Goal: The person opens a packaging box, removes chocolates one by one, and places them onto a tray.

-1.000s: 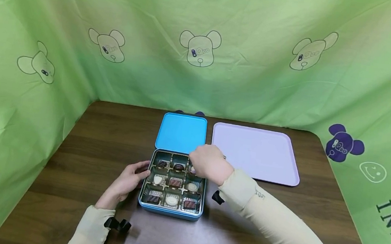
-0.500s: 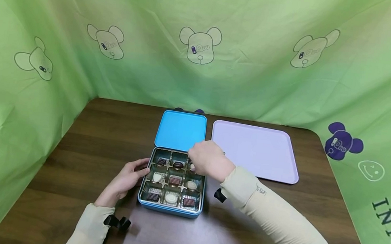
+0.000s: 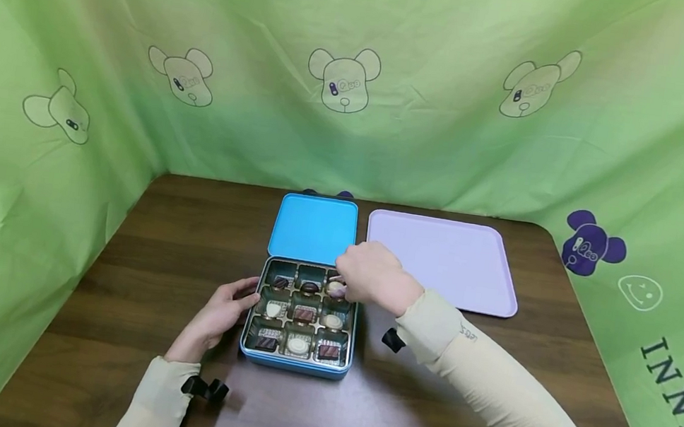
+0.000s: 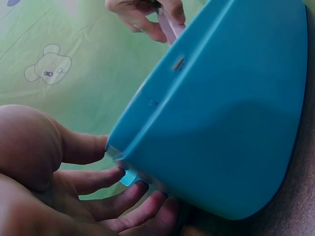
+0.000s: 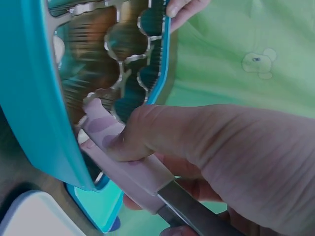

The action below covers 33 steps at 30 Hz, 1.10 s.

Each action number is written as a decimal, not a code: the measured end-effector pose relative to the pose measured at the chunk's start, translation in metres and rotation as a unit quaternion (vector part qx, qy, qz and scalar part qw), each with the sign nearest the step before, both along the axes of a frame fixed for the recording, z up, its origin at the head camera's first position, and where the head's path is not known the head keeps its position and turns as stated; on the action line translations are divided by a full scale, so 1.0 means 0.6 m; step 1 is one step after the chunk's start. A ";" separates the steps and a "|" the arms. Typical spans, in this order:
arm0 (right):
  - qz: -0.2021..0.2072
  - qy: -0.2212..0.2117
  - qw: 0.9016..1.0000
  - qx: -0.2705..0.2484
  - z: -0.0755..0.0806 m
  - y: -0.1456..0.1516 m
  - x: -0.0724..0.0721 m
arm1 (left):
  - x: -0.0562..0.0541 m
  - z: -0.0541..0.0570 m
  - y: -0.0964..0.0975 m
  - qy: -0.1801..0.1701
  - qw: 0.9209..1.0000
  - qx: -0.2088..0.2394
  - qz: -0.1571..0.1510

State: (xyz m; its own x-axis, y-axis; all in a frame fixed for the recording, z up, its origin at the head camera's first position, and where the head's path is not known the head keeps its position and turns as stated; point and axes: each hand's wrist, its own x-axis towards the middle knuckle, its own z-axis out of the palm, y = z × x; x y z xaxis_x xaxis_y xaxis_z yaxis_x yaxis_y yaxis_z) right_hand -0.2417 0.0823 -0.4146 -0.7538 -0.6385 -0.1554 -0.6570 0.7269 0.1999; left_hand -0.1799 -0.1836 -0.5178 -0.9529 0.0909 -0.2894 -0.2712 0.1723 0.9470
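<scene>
A blue tin (image 3: 294, 364) holds a divided insert with dark and pale chocolates in its compartments. My left hand (image 3: 221, 309) steadies the tin's left side, thumb at the rim and fingers bent against the wall, as the left wrist view shows. Over the back right compartment, my right hand (image 3: 373, 274) grips a pair of tongs (image 5: 125, 160) with pink tips and a metal body. The tongs' tips point down into that compartment, right at a pale chocolate (image 3: 335, 287); I cannot tell whether they pinch it.
Behind the tin its blue lid (image 3: 314, 228) lies folded back. A lilac tray (image 3: 445, 262) is at the back right of the wooden table (image 3: 172, 242). Green printed cloth (image 3: 230, 128) hangs around the back and sides.
My right hand has shifted slightly up and to the right with the tongs, bringing the pale chocolate in the back right compartment into clearer view. My left hand stays on the tin.
</scene>
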 end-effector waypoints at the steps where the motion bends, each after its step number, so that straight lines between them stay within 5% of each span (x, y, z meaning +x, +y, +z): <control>1: 0.000 0.003 1.000 0.000 0.003 0.000 0.001 | 0.000 -0.001 0.000 0.000 1.000 0.000 -0.001; 33: -0.022 0.018 0.998 -0.049 0.075 0.028 0.017 | -0.001 -0.005 -0.002 0.004 1.000 0.006 -0.003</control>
State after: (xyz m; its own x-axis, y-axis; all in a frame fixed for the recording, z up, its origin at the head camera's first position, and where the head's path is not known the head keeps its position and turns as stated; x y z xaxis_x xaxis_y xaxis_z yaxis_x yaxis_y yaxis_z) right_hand -0.2318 0.0989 -0.3695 -0.7854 -0.6154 -0.0662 -0.6176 0.7721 0.1495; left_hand -0.1806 -0.1846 -0.5206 -0.9547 0.1008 -0.2798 -0.2616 0.1629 0.9513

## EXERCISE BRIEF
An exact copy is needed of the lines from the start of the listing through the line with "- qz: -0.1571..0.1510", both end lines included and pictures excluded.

## EXPECTED ANSWER
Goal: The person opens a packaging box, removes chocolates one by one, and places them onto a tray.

-1.000s: 
-0.500s: 
+0.000s: 
+0.000s: 
+0.000s: 

The action below covers 33 steps at 30 Hz, 1.10 s.

Each action number is written as a decimal, not a code: the measured end-effector pose relative to the pose measured at the chunk's start, translation in metres and rotation as a unit quaternion (vector part qx, qy, qz and scalar part qw), each with the sign nearest the step before, both along the axes of a frame fixed for the recording, z up, its origin at the head camera's first position, and where the head's path is not known the head keeps its position and turns as stated; on the action line translations are divided by a full scale, so 1.0 means 0.6 m; step 1 is one step after the chunk's start. A ";" separates the steps and a "|" the arms. Typical spans, in this order:
arm0 (right):
  - qz: -0.2021..0.2072
  - qy: -0.2212..0.2117
  - qw: 0.9016..1.0000
  - qx: -0.2705..0.2484
  - z: -0.0755..0.0806 m
  - y: -0.1456..0.1516 m
  - x: -0.0724..0.0721 m
arm1 (left):
  - x: -0.0562..0.0541 m
  - z: -0.0541..0.0570 m
  - y: -0.0964..0.0975 m
  - qy: -0.1801..0.1701
  - qw: 0.9209..1.0000
  - qx: -0.2088..0.2394
  - qz: -0.1571..0.1510

What the exercise asked for is now complete.